Black Myth: Wukong – the summer’s most exciting, and most controversial, video game
The Guardian | Technology - Thursday, July 25, 2024This beautiful-looking action game is based on Journey to the West, the great Chinese novel – but its own journey to release has hit a bump in the road
When Chinese developer Game Science revealed its debut console game Black Myth: Wukong last year, it immediately caused a stir. Inspired by the great 16th-century Chinese novel, Journey to the West, the action-packed footage featured the titular mythological monkey Sun Wukong battling Buddhist-folklore demons and sword-wielding anthropomorphic foxes in lusciously rendered forests. Smartphone games are inordinately popular in China, but console game developers are still few and far between, and the excitement for Wukong in Game Science’s homeland reached fever pitch. Within 24 hours, the trailer racked up 2m views on YouTube and more than 10m on Chinese video sharing site Bilibili, much to its creators’ shock and delight. One excited fan even broke into the developer’s office, desperate for more info on the game.

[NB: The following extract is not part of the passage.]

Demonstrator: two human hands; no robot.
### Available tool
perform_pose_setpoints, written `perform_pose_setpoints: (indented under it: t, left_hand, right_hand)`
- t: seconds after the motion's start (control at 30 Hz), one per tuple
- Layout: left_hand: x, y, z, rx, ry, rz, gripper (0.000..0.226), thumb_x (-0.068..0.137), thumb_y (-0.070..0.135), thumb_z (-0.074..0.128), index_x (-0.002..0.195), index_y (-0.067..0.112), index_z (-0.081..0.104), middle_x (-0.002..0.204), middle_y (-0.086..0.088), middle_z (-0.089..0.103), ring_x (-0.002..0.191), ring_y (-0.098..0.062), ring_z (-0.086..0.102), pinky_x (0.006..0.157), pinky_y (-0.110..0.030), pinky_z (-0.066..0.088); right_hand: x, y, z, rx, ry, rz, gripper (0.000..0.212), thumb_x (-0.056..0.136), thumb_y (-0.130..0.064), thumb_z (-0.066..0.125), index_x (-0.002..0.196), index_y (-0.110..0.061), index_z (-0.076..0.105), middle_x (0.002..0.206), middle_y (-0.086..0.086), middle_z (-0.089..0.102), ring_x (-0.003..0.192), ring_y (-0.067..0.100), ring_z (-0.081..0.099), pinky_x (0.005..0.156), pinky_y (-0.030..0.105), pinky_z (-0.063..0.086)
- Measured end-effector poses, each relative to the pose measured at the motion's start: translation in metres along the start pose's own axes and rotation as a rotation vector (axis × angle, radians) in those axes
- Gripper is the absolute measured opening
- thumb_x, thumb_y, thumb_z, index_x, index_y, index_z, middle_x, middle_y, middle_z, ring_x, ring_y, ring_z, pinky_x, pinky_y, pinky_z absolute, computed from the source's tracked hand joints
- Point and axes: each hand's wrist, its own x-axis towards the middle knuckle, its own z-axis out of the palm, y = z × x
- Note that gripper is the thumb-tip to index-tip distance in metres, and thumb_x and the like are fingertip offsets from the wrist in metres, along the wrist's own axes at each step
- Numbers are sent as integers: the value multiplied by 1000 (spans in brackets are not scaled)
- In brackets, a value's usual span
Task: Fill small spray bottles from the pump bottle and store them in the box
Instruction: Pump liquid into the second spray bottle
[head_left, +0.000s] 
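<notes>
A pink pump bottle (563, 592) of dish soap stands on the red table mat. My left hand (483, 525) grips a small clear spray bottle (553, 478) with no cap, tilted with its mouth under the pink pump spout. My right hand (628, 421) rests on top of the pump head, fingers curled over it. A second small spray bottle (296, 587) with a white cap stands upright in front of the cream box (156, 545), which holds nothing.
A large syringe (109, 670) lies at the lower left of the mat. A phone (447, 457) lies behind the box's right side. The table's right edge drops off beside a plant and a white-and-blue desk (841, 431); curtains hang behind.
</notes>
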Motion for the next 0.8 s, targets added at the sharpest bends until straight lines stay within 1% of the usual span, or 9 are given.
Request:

After playing Wukong for an hour and half in a London hotel suite, watched nervously by several Game Science employees, I can confirm that – somewhat miraculously – this stunning Chinese mythological twist on Dark Souls delivers on that showy trailer, marrying fluid-feeling combat with reflex-testing difficulty and the expensive filmic sheen of something like God of War. As I sprint through Wukong’s dense jungle, ducking and dodging through its deadly array of flora and fauna, I come face to face with everything from gi-wearing toads to nightmarish, gigantic-headed infants. Unlike many of its brutally challenging, FromSoftware-inspired peers, the difficulty in Wukong feels expertly judged. My simian avatar met a grizzly end more times than I’d care to admit, but I persevered. Eventually I defeated enough foes to unlock new abilities. Soon I can perch atop my staff mid-attack, giving me an edge against its murderous mythological monsters. I can buzz around the forest as a stealthy cicada, summon flames with my glaive, and eventually topple a snarling, lorry-sized werewolf atop a crumbling temple.